When you ask Craig Nicholls how he is, you're not just making pleasant chit-chat. The Vines frontman gained notoriety in May 2004 when a couple of years of antisocial behaviour and car-crash-like gigs, apparently fuelled by lots of drugs and his band's meteoric, hype-tastic rise to fame, reached its nadir at the Annandale Hotel.
That night, Nicholls's behaviour was so appalling - reportedly singing and playing terribly, abusing the audience - that, mid-set, bass player Patrick Matthews walked offstage and out of the Vines forever (he has since become a full-time member of Youth Group) and Nicholls ended up kicking a photographer. The singer was subsequently diagnosed with Asperger syndrome, a condition related to autism that explained his erratic actions.
Sounding like a polite prepubescent, poor verbal grammar and all, Nicholls, 29, now says he's feeling positive and, more pertinently, "feeling good about playing live again". It's a point emphatically made during recent tight, thrilling Vines sets at Homebake and the Big Day Out that showed the Sydney rockers may have finally started to fulfil the promise of their early recordings.
"It was just kind of weird, like a dream," Nicholls says of the band's atrocious gigs before his condition was diagnosed. "The focus, I think, in the early days was much more on the albums than the live show. The live show was just like, 'Right, that's what you do after you've done your album.' Now it's different ... we have just as much focus on the live shows.
"We know what we're trying to achieve now. I'm trying to get my voice to be as clear as possible and not to be so punk and chaotic. There still is that element of it but ... it doesn't dominate the show."
In 2004, Nicholls's annus horribilis, the singer turned 27, at which age some of history's most infamous rock stars, including Jimi Hendrix, Jim Morrison and Kurt Cobain, headed for that great gig in the sky. Was he aware of this?
"Yeah. Someone gave me a newspaper and there was an article, I think it was about us, and there was something about 27. It was like, 'Yeah, what's gonna happen?'
"Maybe there was times in my life when I - without getting all dramatic, ha! - that I sometimes wished that I wasn't around, but that was way before the band. 'Cause when the band came that was great ... I found my reason for existence. I didn't know what I was gonna do and then, all of a sudden, I found, 'Oh, I can do this playing-in-a-band thing all right.'"
Nicholls doesn't take prescribed or illegal medication any more and the benefits have been terrific for the group as well as himself.
The spiky garage rock and melodic, sometimes psychedelic guitar pop of the latest, third Vines album Vision Valley make it a far more worthy successor to their astonishing debut Highly Evolved than their largely forgettable, self-indulgent second album, Winning Days.
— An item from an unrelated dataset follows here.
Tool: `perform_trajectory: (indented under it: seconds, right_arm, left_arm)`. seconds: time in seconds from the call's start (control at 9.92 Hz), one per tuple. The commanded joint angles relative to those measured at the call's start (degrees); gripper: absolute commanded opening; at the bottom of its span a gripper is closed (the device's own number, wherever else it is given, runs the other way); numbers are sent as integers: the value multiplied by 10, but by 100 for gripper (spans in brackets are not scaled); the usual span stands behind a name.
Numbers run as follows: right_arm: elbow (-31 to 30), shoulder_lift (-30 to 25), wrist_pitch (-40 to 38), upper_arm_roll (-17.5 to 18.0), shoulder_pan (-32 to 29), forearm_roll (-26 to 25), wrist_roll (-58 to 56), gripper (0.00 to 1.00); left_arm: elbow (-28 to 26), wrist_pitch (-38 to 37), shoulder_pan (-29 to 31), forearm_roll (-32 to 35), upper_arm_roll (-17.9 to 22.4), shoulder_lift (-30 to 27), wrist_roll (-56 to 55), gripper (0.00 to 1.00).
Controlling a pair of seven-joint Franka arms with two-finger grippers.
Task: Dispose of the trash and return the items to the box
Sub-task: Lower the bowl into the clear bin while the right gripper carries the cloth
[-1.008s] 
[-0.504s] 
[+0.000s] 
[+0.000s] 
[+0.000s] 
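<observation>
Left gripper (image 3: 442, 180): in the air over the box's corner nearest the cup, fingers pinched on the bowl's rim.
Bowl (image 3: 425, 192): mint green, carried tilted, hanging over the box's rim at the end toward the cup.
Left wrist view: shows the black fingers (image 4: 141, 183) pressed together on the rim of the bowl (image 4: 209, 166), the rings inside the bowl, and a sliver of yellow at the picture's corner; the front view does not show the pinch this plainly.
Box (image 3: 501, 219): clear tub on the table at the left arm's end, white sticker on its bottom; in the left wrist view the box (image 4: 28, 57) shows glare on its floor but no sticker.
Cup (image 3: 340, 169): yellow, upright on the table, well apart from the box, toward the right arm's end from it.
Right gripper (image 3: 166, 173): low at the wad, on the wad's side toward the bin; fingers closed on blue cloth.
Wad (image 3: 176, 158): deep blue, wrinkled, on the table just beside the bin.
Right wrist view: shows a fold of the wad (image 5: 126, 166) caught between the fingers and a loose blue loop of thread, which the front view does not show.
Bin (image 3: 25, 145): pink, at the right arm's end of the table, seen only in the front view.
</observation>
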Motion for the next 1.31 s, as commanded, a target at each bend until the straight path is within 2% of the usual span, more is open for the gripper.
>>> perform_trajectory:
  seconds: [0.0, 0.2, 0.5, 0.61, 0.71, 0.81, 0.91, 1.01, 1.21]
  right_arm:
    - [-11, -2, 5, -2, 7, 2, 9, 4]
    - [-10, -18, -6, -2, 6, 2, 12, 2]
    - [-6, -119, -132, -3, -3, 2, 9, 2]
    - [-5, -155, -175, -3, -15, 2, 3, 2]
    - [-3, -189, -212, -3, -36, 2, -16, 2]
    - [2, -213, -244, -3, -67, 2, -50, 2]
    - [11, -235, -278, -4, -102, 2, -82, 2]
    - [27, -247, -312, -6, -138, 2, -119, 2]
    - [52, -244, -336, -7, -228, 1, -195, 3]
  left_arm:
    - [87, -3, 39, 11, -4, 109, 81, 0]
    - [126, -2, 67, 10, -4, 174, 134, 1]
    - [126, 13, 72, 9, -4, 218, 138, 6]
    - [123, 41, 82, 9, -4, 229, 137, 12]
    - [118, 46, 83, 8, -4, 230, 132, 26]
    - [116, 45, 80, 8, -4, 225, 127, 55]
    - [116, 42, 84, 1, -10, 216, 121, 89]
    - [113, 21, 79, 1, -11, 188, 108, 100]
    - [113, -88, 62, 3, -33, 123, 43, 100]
Both recording and playing live now present a key, welcome difference for the band.
"Yeah, there's no pressure," Nicholls says. "We get to just go and do these festivals" - next stop, the Great Escape at Newington Armory - "and we think the people enjoy it, so we feel good. They're coming 'cause they actually wanna see us. They're aware of the albums or, if not, they know at least a bunch of our songs."
And they still get to see the occasional rock'n'roll-style trashing of instruments, only now Nicholls is in control when he does so.
"It's weird. Sometimes it can be more violent ... but then sometimes it's just for fun.
"We went to England last year and we played and I don't think we really broke a guitar or, y'know, smashed a drum kit. And then it's kinda, it has been happening again ..." Nicholls laughs sheepishly.
"Like, it's that punk thing. I don't wanna say that we're this or that 'cause I don't know what that word [punk] means but I know what it means to me. I wouldn't mind stopping the destruction but sometimes it's the music. Some of our songs can be very aggressive and so [I] get taken over."